- TASK DESCRIPTION:
In the data below, the answer is the run of lines from the line containing "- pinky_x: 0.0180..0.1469" through the line containing "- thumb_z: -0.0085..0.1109", both included; print it exactly and nothing else.

_____

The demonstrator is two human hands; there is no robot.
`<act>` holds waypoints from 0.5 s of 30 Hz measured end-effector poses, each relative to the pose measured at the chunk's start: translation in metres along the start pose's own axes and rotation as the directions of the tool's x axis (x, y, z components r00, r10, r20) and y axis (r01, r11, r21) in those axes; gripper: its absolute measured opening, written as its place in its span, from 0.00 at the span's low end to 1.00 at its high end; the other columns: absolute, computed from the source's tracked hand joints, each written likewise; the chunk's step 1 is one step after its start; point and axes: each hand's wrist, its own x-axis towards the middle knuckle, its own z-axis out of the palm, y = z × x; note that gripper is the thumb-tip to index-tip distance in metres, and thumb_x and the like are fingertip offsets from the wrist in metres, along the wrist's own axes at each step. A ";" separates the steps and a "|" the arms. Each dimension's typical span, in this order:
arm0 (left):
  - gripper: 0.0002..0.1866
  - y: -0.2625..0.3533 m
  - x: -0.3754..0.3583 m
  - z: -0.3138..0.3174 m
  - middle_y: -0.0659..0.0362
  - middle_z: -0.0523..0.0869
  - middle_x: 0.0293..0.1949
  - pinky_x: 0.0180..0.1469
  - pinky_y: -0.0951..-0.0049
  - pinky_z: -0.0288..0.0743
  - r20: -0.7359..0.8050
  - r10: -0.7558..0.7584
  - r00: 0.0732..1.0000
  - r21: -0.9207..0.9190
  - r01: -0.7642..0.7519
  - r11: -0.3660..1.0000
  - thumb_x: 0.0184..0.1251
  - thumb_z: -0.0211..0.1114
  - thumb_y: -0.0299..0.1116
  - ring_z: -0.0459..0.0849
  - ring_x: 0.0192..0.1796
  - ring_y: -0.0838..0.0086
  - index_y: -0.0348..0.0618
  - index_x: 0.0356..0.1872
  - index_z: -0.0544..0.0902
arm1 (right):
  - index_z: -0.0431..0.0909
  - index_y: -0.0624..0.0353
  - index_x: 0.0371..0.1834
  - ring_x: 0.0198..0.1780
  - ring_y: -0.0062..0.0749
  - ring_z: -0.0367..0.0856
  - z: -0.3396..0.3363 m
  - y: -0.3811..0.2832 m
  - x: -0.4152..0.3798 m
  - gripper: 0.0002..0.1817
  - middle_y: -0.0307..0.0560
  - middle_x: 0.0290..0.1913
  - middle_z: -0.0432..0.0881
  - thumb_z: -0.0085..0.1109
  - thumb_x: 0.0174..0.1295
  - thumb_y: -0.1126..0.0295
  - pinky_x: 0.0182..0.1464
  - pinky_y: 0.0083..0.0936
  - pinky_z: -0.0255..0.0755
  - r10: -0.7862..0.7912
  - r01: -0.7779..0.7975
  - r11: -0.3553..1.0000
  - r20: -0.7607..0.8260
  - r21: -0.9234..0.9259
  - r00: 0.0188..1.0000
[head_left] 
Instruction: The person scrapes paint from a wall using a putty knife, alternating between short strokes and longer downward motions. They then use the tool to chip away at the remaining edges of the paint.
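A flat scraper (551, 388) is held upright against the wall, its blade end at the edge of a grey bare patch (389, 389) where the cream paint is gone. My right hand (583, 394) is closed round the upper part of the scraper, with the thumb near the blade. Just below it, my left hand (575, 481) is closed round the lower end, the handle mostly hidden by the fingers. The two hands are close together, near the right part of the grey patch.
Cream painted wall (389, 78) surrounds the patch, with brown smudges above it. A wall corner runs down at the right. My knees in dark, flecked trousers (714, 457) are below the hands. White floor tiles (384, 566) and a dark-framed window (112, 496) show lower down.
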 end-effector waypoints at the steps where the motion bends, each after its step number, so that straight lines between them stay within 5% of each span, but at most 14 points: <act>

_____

- RESPONSE BOX:
  - pinky_x: 0.0180..0.1469
  - pinky_y: -0.0951..-0.0049
  - pinky_z: -0.0288..0.0743
  - r20: -0.7359..0.8050
  - r10: -0.7558..0.7584
  - r00: 0.0732..1.0000
  - r21: -0.9207..0.9190
  - r01: -0.7642..0.7519
  - r11: -0.3660..1.0000
  - thumb_x: 0.0184..0.1251
  - thumb_z: -0.0211..0.1114
  - thumb_y: -0.0299..0.1116
  - ring_z: -0.0459..0.0849
  - ring_x: 0.0192..0.1796
  - ring_y: -0.0838..0.0086
  - index_y: -0.0348..0.0618
  - index_x: 0.0356..0.1872
  - index_z: -0.0544..0.0902
arm1 (right):
  - index_z: -0.0431..0.0909
  - index_y: -0.0624..0.0353
  - index_x: 0.0371..0.1834
  - ring_x: 0.0198..0.1780
  - ring_y: -0.0062..0.0749
  - ring_z: -0.0367..0.0856
  - z: -0.3396..0.3363 m
  - y: -0.3811..0.2832 m
  - x: -0.4152..0.3798 m
  - gripper: 0.0002..0.1817
  - middle_y: -0.0307..0.0560
  - middle_x: 0.0290..0.1913
  - middle_z: -0.0432..0.0881
  - thumb_z: -0.0085..0.1109

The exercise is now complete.